Your instructions: Once you reach the line containing "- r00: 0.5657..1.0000" in the entries below, write out that line and each one after it down to the line containing "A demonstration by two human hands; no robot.", exactly and with nothing added.

Data section:
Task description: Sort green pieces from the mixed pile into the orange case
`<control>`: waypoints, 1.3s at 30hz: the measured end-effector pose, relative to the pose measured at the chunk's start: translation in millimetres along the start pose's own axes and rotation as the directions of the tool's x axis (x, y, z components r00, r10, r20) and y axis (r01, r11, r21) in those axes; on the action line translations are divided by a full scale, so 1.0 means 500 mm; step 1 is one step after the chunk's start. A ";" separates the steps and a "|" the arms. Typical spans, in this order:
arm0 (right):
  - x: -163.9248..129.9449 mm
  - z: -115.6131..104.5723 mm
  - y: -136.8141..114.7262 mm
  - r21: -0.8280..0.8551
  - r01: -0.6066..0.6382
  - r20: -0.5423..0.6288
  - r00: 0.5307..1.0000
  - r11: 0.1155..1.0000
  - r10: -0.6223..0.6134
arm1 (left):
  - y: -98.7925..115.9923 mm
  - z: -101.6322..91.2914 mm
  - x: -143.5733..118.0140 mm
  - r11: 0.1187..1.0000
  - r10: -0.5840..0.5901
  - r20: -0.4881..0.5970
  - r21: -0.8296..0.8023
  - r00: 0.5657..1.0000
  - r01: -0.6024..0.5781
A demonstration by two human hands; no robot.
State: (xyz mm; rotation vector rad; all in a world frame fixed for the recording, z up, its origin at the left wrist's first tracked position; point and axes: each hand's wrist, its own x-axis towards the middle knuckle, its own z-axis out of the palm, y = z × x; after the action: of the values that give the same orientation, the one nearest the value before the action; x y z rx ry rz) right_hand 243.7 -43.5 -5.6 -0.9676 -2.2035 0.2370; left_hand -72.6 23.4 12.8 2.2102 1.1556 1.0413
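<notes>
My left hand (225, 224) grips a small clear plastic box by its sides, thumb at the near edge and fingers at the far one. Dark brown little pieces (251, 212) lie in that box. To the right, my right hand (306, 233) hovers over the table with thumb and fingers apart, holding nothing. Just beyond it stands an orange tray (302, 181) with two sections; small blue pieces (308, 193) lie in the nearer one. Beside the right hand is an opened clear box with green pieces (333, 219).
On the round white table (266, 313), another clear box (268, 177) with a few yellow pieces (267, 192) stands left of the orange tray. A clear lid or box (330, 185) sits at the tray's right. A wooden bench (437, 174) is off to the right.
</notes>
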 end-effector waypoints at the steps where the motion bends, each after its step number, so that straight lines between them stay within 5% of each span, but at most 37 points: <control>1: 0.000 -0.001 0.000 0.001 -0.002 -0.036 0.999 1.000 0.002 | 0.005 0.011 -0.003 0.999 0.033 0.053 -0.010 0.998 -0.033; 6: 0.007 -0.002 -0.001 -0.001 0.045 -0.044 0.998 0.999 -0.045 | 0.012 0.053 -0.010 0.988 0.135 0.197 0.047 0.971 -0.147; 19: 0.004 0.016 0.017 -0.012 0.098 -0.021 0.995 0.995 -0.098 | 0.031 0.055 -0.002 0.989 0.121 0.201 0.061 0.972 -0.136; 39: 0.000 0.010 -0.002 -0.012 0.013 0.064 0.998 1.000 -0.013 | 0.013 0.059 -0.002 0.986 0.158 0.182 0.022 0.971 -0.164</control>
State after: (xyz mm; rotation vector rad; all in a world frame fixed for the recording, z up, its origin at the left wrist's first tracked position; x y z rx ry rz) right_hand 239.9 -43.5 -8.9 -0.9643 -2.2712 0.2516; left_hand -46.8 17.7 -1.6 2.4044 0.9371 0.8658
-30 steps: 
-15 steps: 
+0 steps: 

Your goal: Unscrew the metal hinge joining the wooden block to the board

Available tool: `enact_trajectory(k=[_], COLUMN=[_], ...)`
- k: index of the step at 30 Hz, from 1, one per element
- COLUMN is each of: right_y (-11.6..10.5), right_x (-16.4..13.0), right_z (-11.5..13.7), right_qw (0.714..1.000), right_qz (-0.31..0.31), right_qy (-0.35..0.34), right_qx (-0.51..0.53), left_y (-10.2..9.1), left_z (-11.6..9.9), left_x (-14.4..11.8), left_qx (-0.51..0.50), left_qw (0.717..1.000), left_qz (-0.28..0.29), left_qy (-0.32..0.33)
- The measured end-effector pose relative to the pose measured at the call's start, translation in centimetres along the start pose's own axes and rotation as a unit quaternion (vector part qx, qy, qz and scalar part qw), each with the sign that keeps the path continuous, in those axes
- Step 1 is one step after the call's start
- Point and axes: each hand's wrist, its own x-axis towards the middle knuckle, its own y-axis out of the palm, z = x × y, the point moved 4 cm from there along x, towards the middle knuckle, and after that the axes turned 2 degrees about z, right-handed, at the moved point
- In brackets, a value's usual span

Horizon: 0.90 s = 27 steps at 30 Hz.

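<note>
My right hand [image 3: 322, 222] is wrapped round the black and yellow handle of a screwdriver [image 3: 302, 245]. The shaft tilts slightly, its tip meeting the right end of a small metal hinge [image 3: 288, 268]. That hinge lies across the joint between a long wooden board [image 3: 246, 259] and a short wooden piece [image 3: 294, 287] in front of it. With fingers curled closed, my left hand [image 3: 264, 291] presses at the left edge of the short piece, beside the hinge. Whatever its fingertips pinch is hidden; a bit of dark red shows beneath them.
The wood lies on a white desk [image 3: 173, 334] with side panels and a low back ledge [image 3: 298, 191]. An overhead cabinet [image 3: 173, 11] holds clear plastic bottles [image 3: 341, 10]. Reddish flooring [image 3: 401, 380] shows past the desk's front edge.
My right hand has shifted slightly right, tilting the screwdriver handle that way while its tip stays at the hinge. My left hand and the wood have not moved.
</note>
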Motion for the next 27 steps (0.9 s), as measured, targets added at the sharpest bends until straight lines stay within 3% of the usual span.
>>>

Output:
  - r00: 0.5657..1.0000
  - r01: -0.6024..0.5781
A demonstration by two human hands; no robot.

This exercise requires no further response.